*** Block opens ***

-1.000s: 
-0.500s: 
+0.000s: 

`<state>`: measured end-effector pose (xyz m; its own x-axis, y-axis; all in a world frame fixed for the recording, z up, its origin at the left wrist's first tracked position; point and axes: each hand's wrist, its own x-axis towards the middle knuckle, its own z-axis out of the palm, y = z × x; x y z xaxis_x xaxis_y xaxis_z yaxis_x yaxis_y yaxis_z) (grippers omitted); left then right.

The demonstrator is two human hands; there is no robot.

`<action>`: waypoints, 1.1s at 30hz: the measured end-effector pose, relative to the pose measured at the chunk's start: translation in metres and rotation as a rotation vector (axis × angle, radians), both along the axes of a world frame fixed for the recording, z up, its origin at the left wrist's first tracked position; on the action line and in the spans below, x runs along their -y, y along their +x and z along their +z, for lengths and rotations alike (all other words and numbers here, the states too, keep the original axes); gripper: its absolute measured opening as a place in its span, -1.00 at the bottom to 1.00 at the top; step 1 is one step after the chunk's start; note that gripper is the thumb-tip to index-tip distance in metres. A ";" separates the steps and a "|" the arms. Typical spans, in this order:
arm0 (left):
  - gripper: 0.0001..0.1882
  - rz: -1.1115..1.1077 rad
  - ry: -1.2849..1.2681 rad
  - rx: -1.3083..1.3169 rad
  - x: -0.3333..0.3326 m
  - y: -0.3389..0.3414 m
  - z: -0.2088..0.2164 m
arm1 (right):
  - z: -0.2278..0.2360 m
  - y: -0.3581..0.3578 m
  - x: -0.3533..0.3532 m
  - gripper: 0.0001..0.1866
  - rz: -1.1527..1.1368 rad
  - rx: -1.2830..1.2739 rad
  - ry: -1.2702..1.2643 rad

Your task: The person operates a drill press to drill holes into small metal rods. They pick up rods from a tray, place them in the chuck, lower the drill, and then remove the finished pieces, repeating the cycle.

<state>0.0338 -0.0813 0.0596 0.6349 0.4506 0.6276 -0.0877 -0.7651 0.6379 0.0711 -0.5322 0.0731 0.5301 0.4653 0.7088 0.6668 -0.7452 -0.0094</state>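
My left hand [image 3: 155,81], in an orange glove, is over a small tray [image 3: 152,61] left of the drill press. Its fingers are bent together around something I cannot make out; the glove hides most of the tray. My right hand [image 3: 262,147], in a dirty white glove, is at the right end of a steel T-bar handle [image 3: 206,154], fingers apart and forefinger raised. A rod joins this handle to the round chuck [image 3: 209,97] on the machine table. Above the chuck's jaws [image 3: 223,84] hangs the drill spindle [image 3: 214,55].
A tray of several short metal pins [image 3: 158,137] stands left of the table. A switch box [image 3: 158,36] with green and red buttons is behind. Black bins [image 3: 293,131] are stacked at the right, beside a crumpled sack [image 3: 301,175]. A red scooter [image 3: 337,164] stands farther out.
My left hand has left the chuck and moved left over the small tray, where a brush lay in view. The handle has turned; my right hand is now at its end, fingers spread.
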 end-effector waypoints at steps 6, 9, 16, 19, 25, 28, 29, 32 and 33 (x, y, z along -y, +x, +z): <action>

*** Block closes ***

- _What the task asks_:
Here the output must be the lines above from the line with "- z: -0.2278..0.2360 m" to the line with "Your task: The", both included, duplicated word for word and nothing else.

- _Task output_:
  - z: -0.2278..0.2360 m
  - y: -0.3581..0.3578 m
  - x: -0.3533..0.3532 m
  - gripper: 0.0001..0.1866
  - rz: -1.1527..1.1368 rad
  - rx: -1.2830..1.2739 rad
  - ry: -1.2702..1.2643 rad

Your task: The person operates a drill press to drill holes into small metal rods. They pick up rods from a tray, place them in the chuck, lower the drill, and then remove the finished pieces, repeating the cycle.

Nothing else is part of this answer.